Güncelleme Tarihi:
'YAĞ YARDIMINDA BULUNDUM'
İzmir 13'üncü Ağır Ceza Mahkemesi'ndeki davanın öğleden sonraki oturumda ifade veren tutuklu sanıklardan Ahmet Küçükbay, aile yaşamını da anlatıp, "İşadamı olmam sebebiyle hemen hemen bütün bankalarda aktif ya da pasif şahsi hesaplarım bulunmaktadır. Hatırladığım kadarıyla Asya Katılım Bankası'nda 2014 Ocak ayında açmış olduğum hesabımı 2015 yılı Mart ayında kapatarak hesabımdaki paraları Kuveyt Türk Katılım Bankası'na aktardım. Tüm bankalarda şirketlerimin hesapları bulunmaktadır" dedi. Fethullah Gülen'in liderliğini yaptığı bu cemaat ile ilk temasının 1980'li yılların başlarında şirketine bir cemaat mensubunun gelmesiyle olduğunu kaydeden Ahmet Küçükbay, şunları söyledi:
"Hayır işleri yaptıklarını, fakir çocukları okuttuklarını söyledi. Fakir çocukların kaldığı yurtlarda okuduğu okullarda ihtiyaçlarının olduğunu, bu ihtiyaçları benim gibi hali vakti yerinde olan zengin işadamlarının bağışlarıyla karşıladıklarını söyleyerek, benden şirket üretimimiz olan yemeklik yağ bağışı yapmamı istedi. Ben de bu okullarda okuyup yurtlarda kalan öğrencilerin ihtiyaçlarına yönelik olarak yemeklik sıvı yağ yardımında bulundum. Bu şekilde Fethullah Gülen cemaatiyle tanışmış oldum. Bu yardımların fabrika kayıtlarımdan çıkışı şahsi hesabım üzerine olmuştur. Faturalar adıma kesilmiştir. Yardım yaptığım Fethullah Gülen cemaatine bağlı kuruluşlar da tarafıma, yapmış olduğum yardımlara karşılık makbuz vermiştir. Şirket kayıtlarımız araştırılırsa gerek adıma kesilen faturalar, gerekse yardım makbuzları tespit edilecektir. Benim yardım yapmamdaki temel gaye babamın 'kapınıza gelip yardım isteyeni boş çevirmeyin' şeklindeki vasiyetini yerine getirmekti."

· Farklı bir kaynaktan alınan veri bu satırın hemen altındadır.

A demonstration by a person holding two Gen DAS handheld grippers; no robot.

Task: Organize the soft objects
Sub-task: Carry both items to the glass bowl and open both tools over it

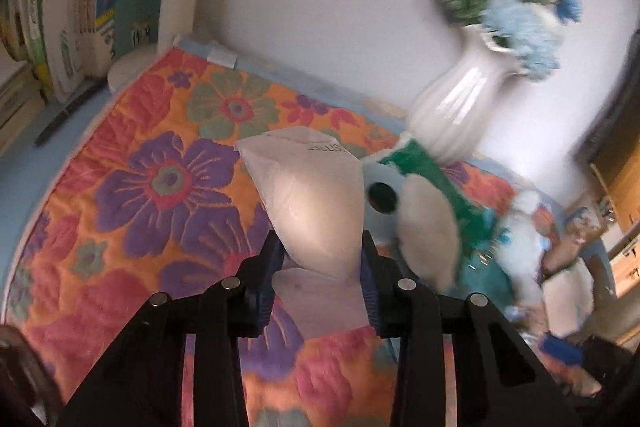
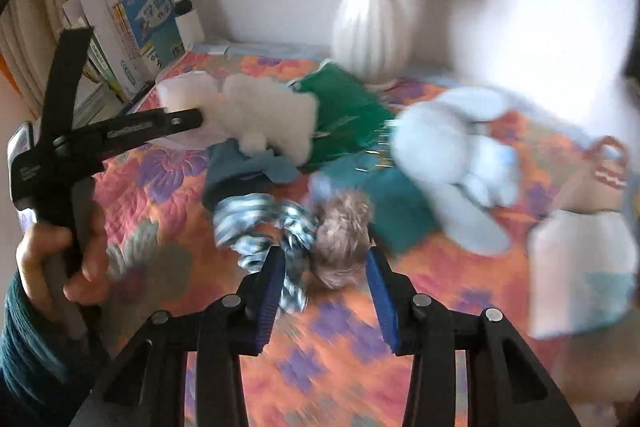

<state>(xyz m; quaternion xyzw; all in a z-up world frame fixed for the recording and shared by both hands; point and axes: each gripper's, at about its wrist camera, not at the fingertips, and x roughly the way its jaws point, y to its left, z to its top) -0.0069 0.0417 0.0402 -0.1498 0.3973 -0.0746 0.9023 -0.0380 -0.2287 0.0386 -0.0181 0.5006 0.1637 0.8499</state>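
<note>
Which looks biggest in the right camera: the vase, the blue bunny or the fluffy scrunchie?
1. Blue bunny
2. Vase, nearly as big but farther away, so unsure
3. Fluffy scrunchie, smallest though nearest

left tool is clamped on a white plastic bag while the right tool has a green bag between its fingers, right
Not quite. The left tool is clamped on the white plastic bag, but the right tool has a fluffy grey-brown scrunchie between its fingers, as the right wrist view shows. The green bag lies further back on the flowered quilt.
</note>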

'GÜLEN'İN TOPLANTISINA KATILDIM'
Fethullah Gülen'le toplantı yaptığını da ifadesinde anlatan Ahmet Küçükay şöyle devam etti:
"1982 yılı olarak hatırladığım tarihte Bozyaka'daki Yamanlar okulunda çay içeceklerini söyleyerek beni de davet etti. Bu davete icabet ettim. Yamanlar okuluna gittiğimizde ise bizi 5'inci kat diye belirtilen bir salona çıkardılar. Biz salona girdiğimizde yere oturduk ve salonda bizimle birlikte birçok kişi vardı. Bir süre sonra Fethullah Gülen salona geldi. Herkes ayağa kalkarak hürmet gösterdi. Fethullah Gülen koltuğa oturup konuşmaya başladı. Konuşma içeriği çok ağır bir dilde olduğu için ben konuşma içeriğini anlamadım. Çoğu dini içerikli sözlerdi. Ama zaman zaman ağlayarak orada bulunanları etki altına almaya çalışıyordu. İzmir'deki işadamlarının olduğu toplantılar oluyordu, 2010 ile 2012 yılları arasında. Ayda bir veya iki defa buraya katılıyordum. Burda yatırımlar konuşuluyordu. 2012 yılında, Kemalpaşa'daki kiraz bahçemde ben de iftar yemeği verdim. Orada; işadamı, bürokrat ve siyasilerden oluşan 25 kişi vardı. Bu yemeği de herkes verdiği için verdim. O günün şartlarında, görüştüklerim örgüt ile ilişiği olmayan kişiler. Hiçbir örgüt toplantısına katılmadım."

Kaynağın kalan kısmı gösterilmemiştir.